* **PROMPT**
Give back the entries exactly, ending with the "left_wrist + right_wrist" line.

* **EXCERPTED RECORDS**
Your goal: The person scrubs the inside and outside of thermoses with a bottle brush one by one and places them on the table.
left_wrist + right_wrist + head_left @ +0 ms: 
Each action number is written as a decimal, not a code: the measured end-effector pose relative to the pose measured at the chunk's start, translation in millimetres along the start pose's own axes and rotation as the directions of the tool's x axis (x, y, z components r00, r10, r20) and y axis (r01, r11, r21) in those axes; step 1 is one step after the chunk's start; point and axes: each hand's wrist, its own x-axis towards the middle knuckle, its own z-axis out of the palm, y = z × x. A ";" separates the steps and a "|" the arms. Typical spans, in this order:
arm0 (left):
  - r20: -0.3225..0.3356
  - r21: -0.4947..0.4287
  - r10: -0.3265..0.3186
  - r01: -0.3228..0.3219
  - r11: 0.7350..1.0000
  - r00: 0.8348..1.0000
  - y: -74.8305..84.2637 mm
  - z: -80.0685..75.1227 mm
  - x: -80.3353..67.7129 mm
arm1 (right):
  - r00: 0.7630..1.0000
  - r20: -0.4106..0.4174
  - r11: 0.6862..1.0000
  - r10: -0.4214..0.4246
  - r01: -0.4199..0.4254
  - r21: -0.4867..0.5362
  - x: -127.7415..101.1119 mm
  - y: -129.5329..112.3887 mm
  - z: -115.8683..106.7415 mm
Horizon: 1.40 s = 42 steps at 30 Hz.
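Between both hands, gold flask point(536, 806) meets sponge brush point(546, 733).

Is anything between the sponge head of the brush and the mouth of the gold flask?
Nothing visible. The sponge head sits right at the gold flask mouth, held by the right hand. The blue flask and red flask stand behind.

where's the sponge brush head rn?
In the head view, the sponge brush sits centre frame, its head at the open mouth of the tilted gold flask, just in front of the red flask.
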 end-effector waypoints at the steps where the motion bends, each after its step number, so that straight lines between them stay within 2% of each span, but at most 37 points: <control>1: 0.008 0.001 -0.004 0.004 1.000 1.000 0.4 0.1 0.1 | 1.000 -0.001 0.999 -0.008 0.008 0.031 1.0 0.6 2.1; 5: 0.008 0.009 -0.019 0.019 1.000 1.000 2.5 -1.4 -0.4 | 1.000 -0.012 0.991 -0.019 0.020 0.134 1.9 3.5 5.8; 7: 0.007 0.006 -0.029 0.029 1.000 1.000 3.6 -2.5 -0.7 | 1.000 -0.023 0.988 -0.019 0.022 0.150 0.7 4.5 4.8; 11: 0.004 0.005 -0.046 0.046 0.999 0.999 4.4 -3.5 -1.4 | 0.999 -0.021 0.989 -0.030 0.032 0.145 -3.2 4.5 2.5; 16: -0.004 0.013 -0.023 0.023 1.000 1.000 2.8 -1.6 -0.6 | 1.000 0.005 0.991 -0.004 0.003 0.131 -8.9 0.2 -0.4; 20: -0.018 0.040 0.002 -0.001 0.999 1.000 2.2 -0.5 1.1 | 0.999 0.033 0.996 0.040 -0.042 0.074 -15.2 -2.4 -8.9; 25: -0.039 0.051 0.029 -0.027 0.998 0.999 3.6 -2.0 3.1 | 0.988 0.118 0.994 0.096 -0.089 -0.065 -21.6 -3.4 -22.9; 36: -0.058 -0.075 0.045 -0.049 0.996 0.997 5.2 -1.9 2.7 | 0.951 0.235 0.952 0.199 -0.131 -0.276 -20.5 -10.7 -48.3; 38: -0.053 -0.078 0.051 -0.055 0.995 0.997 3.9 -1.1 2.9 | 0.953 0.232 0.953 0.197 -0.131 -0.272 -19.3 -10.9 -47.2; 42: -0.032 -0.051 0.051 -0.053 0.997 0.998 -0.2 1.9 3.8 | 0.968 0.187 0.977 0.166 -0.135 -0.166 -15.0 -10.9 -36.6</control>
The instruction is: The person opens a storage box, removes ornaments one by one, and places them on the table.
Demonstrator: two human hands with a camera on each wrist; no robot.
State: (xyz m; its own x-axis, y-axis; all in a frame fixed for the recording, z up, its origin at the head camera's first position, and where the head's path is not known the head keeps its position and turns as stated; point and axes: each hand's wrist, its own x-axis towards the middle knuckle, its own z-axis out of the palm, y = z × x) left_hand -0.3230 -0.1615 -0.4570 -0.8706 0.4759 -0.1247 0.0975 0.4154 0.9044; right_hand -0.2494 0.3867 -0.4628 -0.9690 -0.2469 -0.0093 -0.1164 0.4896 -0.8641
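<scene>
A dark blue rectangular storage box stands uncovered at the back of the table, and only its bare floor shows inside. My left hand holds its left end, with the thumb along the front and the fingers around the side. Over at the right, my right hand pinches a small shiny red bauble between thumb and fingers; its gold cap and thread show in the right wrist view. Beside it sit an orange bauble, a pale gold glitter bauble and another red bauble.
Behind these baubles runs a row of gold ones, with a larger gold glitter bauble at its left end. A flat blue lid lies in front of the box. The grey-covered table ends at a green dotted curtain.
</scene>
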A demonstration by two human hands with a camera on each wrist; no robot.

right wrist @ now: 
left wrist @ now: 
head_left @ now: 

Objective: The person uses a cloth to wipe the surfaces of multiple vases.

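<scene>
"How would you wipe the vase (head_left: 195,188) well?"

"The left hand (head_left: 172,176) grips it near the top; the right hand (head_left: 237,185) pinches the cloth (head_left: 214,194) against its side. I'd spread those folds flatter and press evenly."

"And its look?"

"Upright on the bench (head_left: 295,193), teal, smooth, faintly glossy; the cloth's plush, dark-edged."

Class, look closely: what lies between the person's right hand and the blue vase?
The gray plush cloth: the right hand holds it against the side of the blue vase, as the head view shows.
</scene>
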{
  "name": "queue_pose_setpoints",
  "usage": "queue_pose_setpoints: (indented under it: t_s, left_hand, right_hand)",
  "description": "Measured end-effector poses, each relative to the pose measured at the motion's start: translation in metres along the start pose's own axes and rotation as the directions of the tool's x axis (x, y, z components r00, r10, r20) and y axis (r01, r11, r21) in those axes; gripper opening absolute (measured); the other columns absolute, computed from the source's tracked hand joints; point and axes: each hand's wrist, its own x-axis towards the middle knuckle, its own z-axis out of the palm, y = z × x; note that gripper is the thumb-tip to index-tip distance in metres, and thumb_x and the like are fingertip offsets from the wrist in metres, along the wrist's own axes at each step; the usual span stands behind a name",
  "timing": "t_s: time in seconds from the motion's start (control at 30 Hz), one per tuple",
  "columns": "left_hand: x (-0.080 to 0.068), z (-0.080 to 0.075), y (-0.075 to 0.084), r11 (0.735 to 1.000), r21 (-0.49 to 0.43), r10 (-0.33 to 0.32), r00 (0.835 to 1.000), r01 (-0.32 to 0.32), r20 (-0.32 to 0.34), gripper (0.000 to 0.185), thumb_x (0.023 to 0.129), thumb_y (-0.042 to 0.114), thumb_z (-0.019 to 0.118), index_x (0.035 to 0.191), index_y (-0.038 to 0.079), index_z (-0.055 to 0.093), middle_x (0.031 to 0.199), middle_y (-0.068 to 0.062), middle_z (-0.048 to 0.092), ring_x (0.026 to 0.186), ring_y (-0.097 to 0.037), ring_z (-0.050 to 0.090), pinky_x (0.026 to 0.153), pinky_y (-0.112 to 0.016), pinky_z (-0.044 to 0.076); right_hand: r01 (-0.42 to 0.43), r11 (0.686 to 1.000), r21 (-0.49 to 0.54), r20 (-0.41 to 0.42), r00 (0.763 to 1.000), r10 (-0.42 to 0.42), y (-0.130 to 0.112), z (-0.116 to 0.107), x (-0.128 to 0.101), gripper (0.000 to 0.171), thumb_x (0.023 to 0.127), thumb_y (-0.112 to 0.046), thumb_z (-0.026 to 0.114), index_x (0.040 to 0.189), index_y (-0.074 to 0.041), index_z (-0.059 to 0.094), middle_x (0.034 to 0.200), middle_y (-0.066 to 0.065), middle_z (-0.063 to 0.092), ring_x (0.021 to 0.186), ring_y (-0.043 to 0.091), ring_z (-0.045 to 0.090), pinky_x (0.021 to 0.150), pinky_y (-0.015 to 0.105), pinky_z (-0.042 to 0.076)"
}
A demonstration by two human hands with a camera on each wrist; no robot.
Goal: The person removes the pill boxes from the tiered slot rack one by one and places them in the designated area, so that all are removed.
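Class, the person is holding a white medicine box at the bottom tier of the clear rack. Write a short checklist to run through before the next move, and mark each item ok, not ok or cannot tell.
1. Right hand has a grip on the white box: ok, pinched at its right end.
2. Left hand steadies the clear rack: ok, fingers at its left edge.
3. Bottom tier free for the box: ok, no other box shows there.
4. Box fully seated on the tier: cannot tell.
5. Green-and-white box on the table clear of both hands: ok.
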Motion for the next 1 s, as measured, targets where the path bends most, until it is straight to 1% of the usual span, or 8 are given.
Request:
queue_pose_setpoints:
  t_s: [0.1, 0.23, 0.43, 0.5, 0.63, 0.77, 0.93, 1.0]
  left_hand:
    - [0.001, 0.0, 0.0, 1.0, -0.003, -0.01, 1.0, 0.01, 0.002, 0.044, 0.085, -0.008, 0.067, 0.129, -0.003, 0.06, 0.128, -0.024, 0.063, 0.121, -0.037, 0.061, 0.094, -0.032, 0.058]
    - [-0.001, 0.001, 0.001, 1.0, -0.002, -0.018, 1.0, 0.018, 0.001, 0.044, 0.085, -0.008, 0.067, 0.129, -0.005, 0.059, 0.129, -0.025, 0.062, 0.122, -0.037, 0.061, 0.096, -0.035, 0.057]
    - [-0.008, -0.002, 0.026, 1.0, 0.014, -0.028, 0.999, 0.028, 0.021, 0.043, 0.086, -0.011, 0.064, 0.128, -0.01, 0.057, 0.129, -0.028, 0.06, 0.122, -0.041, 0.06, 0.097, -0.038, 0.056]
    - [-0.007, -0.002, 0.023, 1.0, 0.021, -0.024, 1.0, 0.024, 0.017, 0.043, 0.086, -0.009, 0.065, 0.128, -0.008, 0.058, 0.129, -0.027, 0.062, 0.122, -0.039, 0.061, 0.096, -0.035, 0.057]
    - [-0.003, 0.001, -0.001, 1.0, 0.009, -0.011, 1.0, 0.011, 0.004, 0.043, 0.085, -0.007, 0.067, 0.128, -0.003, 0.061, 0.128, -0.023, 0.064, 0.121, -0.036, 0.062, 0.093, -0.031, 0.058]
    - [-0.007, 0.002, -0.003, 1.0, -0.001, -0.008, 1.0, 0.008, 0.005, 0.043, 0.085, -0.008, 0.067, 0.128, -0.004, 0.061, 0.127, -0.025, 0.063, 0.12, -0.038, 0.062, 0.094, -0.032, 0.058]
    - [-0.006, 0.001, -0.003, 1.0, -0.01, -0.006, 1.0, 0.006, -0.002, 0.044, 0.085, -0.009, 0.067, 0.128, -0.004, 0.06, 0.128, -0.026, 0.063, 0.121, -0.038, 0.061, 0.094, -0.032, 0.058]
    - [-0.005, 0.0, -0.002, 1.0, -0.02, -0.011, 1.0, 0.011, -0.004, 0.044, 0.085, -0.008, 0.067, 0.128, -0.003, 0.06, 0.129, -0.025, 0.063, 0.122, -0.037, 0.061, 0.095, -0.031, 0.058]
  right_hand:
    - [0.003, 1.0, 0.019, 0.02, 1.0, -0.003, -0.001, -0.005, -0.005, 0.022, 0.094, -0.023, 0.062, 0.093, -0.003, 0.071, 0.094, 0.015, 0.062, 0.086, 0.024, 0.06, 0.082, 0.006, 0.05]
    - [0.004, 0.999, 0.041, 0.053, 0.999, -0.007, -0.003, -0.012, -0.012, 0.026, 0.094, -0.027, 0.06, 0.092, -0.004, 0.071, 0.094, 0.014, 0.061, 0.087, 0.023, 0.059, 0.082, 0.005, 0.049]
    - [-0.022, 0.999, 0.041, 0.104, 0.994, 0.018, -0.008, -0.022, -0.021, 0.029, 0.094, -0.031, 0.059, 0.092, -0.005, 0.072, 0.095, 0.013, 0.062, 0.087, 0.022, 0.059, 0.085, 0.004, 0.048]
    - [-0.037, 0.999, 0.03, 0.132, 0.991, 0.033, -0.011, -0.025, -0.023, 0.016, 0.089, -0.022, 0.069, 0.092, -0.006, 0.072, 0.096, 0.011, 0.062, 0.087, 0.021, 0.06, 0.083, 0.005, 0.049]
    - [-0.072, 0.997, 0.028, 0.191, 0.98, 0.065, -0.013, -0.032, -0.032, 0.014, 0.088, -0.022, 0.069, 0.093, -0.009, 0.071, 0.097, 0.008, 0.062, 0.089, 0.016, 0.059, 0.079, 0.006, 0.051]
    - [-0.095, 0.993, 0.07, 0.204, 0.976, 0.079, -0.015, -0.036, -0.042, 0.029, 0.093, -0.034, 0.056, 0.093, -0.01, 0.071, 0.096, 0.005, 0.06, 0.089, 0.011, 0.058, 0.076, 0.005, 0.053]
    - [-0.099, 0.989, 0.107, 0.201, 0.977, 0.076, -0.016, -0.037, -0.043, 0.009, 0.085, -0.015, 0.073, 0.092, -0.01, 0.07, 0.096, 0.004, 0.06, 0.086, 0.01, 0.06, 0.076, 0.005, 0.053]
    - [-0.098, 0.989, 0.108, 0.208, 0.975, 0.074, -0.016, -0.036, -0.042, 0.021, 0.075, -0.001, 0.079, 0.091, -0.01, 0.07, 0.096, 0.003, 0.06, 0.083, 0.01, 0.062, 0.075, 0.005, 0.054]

* **THE COMPLETED TASK**
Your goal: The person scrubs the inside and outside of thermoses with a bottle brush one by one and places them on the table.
left_wrist + right_wrist + head_left @ +0 ms: 

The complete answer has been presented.